#### Data segment
:::
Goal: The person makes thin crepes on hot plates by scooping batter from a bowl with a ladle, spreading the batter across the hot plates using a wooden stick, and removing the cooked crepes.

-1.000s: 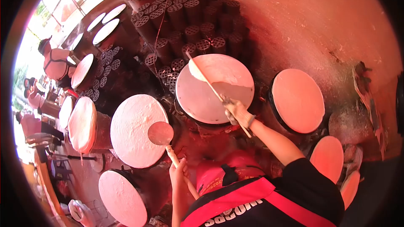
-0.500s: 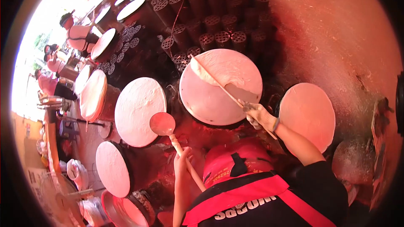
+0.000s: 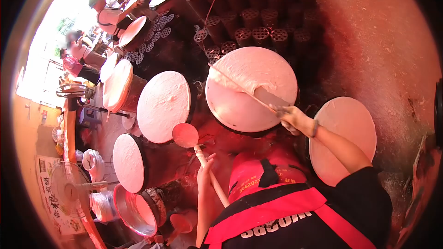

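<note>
My right hand is closed around a long thin spreading stick, which slants across a large round griddle. Pale wet batter coats the upper part of the griddle and is heaped along the stick. A greyer patch shows right of the stick, near my fingers. Lower down, my left hand grips the wooden handle of a round-bowled ladle. The ladle's bowl is held in front of a neighbouring batter-covered griddle, apart from the griddle under the stick.
Another coated griddle stands under my right forearm. Several more line the left side, with a red-rimmed basin and a fan nearby. Stacked perforated coal briquettes rise behind. A person works at griddles farther off.
The batter covers more of the griddle's upper left. My right hand and the stick keep nearly the same place over it. The view has shifted and turned a little; the left hand still holds the ladle.
</note>
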`<state>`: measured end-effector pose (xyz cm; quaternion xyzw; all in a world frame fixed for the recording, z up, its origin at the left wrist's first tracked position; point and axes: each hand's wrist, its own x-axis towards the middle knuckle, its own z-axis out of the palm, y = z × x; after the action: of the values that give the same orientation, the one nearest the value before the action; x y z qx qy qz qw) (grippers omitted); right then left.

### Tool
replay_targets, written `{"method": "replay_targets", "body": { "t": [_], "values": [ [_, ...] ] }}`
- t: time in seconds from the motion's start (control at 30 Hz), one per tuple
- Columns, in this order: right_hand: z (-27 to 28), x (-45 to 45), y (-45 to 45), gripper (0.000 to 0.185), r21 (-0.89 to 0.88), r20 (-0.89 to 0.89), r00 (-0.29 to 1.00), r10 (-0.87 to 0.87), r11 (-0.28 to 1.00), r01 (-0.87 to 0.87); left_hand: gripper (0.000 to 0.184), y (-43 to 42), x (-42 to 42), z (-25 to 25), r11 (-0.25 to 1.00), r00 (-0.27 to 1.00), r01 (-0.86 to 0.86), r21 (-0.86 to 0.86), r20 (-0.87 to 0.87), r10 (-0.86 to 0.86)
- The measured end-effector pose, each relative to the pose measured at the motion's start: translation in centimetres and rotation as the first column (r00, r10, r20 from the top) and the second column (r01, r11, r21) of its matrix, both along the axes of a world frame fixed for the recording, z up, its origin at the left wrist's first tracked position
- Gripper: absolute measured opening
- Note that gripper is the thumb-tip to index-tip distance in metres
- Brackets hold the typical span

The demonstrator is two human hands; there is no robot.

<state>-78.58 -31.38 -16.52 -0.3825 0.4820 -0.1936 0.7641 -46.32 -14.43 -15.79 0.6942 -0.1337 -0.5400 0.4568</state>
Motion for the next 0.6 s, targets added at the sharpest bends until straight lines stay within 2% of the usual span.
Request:
{"method": "replay_targets", "body": {
  "t": [0.03,0.1,0.13,0.17,0.23,0.27,0.33,0.37,0.43,0.5,0.57,0.6],
  "values": [
    [1.2,-1.2,0.3,0.036,0.031,0.001,0.998,0.063,0.998,-0.063,0.032,0.3,0.3,-0.7,1.0,1.0,0.004,-0.012,0.003,-0.004],
    [3.3,-3.0,-0.5,0.035,0.081,-0.094,0.994,0.047,0.996,-0.04,0.033,1.0,1.1,-1.8,1.0,1.0,-0.023,0.006,-0.018,0.023],
    [1.7,-3.5,-1.7,0.034,0.044,-0.199,0.98,0.002,0.999,0.007,0.033,1.2,1.5,-2.0,0.999,0.998,-0.036,0.028,-0.043,0.037],
    [-1.7,-3.9,-3.1,0.032,-0.038,-0.119,0.989,-0.088,0.996,0.084,0.033,1.3,1.8,-2.0,0.999,0.999,-0.035,0.031,-0.031,0.036],
    [-0.3,-1.8,-4.6,0.033,-0.073,-0.028,0.967,-0.253,0.965,0.25,0.033,1.4,2.1,-1.9,0.998,0.995,-0.029,0.053,-0.096,0.034],
    [-0.6,-1.2,-4.7,0.033,-0.061,-0.021,0.967,-0.254,0.966,0.252,0.033,1.5,2.4,-2.2,0.998,0.996,-0.028,0.064,-0.086,0.033],
    [-1.3,-0.3,-4.6,0.036,-0.037,-0.074,0.997,0.018,0.999,-0.021,0.033,1.6,2.8,-2.3,1.0,1.0,0.006,0.019,0.002,-0.006],
    [-1.1,-0.7,-4.0,0.036,-0.028,-0.068,0.997,0.02,0.999,-0.022,0.033,1.8,2.8,-2.2,1.0,1.0,0.004,0.028,0.008,-0.004],
    [0.7,-2.5,-2.3,0.037,0.049,-0.009,0.988,0.153,0.987,-0.152,0.033,2.2,2.2,-1.3,0.998,0.993,0.059,0.031,0.103,-0.062],
    [0.9,-4.1,-2.7,0.033,0.067,-0.017,0.984,0.176,0.982,-0.175,0.033,2.6,1.9,-0.7,0.996,0.993,0.073,0.057,0.09,-0.078],
    [0.5,-3.1,-4.4,0.027,-0.033,-0.181,0.978,0.106,0.993,-0.114,0.033,3.0,1.5,-0.2,0.991,0.992,0.094,0.09,0.08,-0.101],
    [-0.3,-2.6,-5.2,0.023,-0.059,-0.056,0.998,0.015,0.998,-0.018,0.033,3.0,1.2,0.1,0.993,0.994,0.082,0.085,0.063,-0.087]
  ]
}}
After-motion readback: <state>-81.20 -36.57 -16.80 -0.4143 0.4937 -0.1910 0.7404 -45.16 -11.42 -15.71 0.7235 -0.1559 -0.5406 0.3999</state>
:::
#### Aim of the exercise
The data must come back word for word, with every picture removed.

#### Answer
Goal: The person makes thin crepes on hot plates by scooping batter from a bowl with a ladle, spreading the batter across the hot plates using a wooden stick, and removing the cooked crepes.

-1.000s: 
-0.500s: 
+0.000s: 

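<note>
My right hand is closed around a long thin spreading stick, which slants across a large round griddle. Pale wet batter coats the upper part of the griddle and is heaped along the stick. A greyer patch shows right of the stick, near my fingers. Lower down, my left hand grips the wooden handle of a round-bowled ladle. The ladle's bowl is held in front of a neighbouring batter-covered griddle, apart from the griddle under the stick.
Another coated griddle stands under my right forearm. Several more line the left side, with a red-rimmed basin and a fan nearby. Stacked perforated coal briquettes rise behind. A person works at griddles farther off.
The batter covers more of the griddle's upper left. My right hand and the stick keep nearly the same place over it. The view has shifted and turned a little; the left hand still holds the ladle.
</note>
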`<state>`: measured end-effector pose (xyz cm; quaternion xyzw; all in a world frame fixed for the recording, z up, its origin at the left wrist's first tracked position; point and axes: each hand's wrist, its own x-axis towards the middle knuckle, its own z-axis out of the palm, y = z × x; after the action: of the values that give the same orientation, the one nearest the value before the action; x y z qx qy qz qw) (grippers omitted); right then left.

### Tool
replay_targets, written `{"method": "replay_targets", "body": { "t": [_], "values": [ [_, ...] ] }}`
- t: time in seconds from the motion's start (control at 30 Hz), one per tuple
- Columns, in this order: right_hand: z (-27 to 28), x (-45 to 45), y (-45 to 45), gripper (0.000 to 0.185), r21 (-0.89 to 0.88), r20 (-0.89 to 0.89), r00 (-0.29 to 1.00), r10 (-0.87 to 0.87), r11 (-0.28 to 1.00), r01 (-0.87 to 0.87); left_hand: gripper (0.000 to 0.184), y (-43 to 42), x (-42 to 42), z (-25 to 25), r11 (-0.25 to 1.00), r00 (-0.27 to 1.00), r01 (-0.86 to 0.86), r21 (-0.86 to 0.86), r20 (-0.87 to 0.87), r10 (-0.86 to 0.86)
- The measured end-effector pose, each relative to the pose measured at the motion's start: translation in centimetres and rotation as the first column (r00, r10, r20 from the top) and the second column (r01, r11, r21) of its matrix, both along the axes of a world frame fixed for the recording, z up, its origin at the left wrist's first tracked position
- Gripper: absolute measured opening
- Note that gripper is the thumb-tip to index-tip distance in metres
- Brackets hold the typical span

The demonstrator is two human hands; there is no robot.

<state>-78.58 -31.38 -16.52 -0.3825 0.4820 -0.1936 0.7641 -46.32 -14.43 -15.79 0.6942 -0.1337 -0.5400 0.4568</state>
Motion for the next 0.6 s, targets added at the sharpest bends until straight lines stay within 2% of the usual span.
Request:
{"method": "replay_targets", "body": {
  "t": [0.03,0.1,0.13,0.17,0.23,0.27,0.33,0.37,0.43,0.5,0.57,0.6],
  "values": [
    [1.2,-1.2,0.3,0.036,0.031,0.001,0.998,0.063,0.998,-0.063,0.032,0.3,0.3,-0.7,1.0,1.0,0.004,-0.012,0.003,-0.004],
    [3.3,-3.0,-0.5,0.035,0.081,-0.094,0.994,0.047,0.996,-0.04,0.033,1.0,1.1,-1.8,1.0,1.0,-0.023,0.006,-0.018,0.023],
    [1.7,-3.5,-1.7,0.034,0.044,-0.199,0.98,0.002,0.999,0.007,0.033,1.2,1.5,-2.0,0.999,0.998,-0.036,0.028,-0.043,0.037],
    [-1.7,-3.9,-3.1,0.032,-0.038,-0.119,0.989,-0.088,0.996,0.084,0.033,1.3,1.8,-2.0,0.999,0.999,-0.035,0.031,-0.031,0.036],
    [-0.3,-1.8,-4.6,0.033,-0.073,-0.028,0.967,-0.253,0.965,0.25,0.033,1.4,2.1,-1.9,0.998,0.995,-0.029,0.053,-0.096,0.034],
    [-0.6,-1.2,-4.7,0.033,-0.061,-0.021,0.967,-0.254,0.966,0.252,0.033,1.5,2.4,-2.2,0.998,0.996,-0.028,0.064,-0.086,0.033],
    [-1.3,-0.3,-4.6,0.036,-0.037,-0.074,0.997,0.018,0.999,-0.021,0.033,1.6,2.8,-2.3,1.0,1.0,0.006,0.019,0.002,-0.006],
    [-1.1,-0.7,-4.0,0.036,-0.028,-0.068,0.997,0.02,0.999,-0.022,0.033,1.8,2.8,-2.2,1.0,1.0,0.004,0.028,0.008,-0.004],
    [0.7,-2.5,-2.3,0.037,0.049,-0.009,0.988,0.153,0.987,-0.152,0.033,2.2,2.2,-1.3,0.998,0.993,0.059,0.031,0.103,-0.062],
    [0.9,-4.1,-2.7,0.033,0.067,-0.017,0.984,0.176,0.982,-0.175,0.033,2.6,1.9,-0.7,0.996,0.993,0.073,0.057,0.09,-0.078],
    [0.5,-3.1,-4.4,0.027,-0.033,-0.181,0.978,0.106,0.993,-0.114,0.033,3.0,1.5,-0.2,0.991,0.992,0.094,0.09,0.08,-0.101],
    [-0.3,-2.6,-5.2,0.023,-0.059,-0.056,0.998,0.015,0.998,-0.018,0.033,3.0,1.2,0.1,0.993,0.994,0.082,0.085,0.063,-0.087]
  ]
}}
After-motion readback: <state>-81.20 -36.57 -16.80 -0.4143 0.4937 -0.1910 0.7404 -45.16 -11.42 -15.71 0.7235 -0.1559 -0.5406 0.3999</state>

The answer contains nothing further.